Publié le 21 octobre 2025 à 15h24. Le vice-président américain JD Vance est arrivé en Israël dans le cadre d’une mission de surveillance du cessez-le-feu. Parallèlement, Donald Trump semble tendre la main à la Chine tandis qu’un groupe de travail gouvernemental est chargé de contrer les « ennemis présumés ».
- JD Vance a rencontré le Premier ministre israélien Benjamin Netanyahu pour discuter des efforts de stabilisation dans la bande de Gaza.
- Des médiateurs du Hamas sont également réunis au Caire pour négocier les prochaines étapes du cessez-le-feu.
- Un groupe inter-agences américain, incluant la CIA et le FBI, a été mis sur pied pour « remédier aux mauvaises conduites passées » et lutter contre l' »État profond ».
Le vice-président américain JD Vance a entamé une visite diplomatique importante en Israël. Son agenda comprend une visite au quartier général des forces conjointes dirigées par l’armée américaine, visant à renforcer les efforts de stabilisation dans la région et à soutenir la bande de Gaza. Des discussions sont prévues avec le Premier ministre Benjamin Netanyahu, ainsi qu’avec Steve Witkoff et Jared Kushner, gendre du président Donald Trump.
Ces démarches diplomatiques coïncident avec des pourparlers cruciaux à Caire, où des représentants et médiateurs du Hamas, menés par le leader en exil Chalil al-Hajja, discutent de la suite du cessez-le-feu, de sa consolidation et des accords post-conflit.
Parallèlement, des informations révélées par l’agence Reuters font état de la création d’un groupe de travail gouvernemental américain, composé de dizaines de responsables issus de diverses agences telles que la Maison Blanche, le Bureau du directeur du renseignement national (ODNI), la CIA, les ministères de la Justice et de la Défense, ainsi que le FBI. Selon des documents et des sources proches du dossier, cette instance se réunit depuis mai dernier dans le but déclaré de contrer les « ennemis présumés » de Donald Trump et de lutter contre ce que ses partisans qualifient d' »instrumentalisation » du pouvoir.

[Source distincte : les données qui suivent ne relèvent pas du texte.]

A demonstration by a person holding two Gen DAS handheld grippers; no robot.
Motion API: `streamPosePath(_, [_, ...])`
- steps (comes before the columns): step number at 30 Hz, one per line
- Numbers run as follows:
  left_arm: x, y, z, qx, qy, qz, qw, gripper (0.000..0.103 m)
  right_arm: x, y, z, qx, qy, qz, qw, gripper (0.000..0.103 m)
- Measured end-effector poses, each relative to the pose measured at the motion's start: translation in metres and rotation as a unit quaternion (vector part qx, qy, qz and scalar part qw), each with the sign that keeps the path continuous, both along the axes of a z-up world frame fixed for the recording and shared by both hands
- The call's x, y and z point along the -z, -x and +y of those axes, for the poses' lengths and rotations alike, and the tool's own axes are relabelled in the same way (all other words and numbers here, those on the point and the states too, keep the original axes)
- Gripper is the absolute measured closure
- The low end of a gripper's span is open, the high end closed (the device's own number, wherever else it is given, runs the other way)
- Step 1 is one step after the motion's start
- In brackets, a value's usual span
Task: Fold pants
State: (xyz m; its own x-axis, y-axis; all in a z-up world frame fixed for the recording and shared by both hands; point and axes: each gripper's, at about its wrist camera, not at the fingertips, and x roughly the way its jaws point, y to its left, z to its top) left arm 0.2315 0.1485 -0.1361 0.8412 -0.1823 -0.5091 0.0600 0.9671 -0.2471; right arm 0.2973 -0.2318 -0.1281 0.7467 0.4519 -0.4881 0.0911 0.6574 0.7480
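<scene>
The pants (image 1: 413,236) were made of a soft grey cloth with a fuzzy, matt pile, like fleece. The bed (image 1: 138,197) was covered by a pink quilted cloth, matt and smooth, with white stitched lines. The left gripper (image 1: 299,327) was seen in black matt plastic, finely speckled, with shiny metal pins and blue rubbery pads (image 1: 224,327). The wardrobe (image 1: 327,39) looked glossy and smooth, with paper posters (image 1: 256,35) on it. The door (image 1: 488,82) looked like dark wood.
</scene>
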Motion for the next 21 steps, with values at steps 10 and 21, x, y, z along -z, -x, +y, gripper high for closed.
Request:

Cette initiative semble s’inscrire dans la continuité d’un décret signé par le président Trump lors de son investiture en janvier, demandant au procureur général de travailler avec d’autres agences fédérales pour « remédier aux mauvaises conduites passées ». La porte-parole de l’ODNI, Olivia Coleman, a souligné que les Américains « méritent un gouvernement engagé dans la désinstrumentalisation et la dépolitisation, garantissant que le pouvoir ne soit plus jamais utilisé contre les personnes qu’il est censé servir. »
Le terme « instrumentalisation » est fréquemment employé par le président Trump et ses partisans pour dénoncer des actions qu’ils perçoivent comme des abus de pouvoir par des responsables des administrations précédentes visant à le cibler. Le groupe de travail aurait pour mission de s’attaquer à l' »État profond », un concept utilisé pour désigner des opposants supposés aux administrations de Barack Obama et Joe Biden, ainsi que durant son propre premier mandat. Reuters précise qu’il n’a pas été possible de déterminer l’étendue de la mise en œuvre des plans de ce groupe ni l’implication directe de Donald Trump.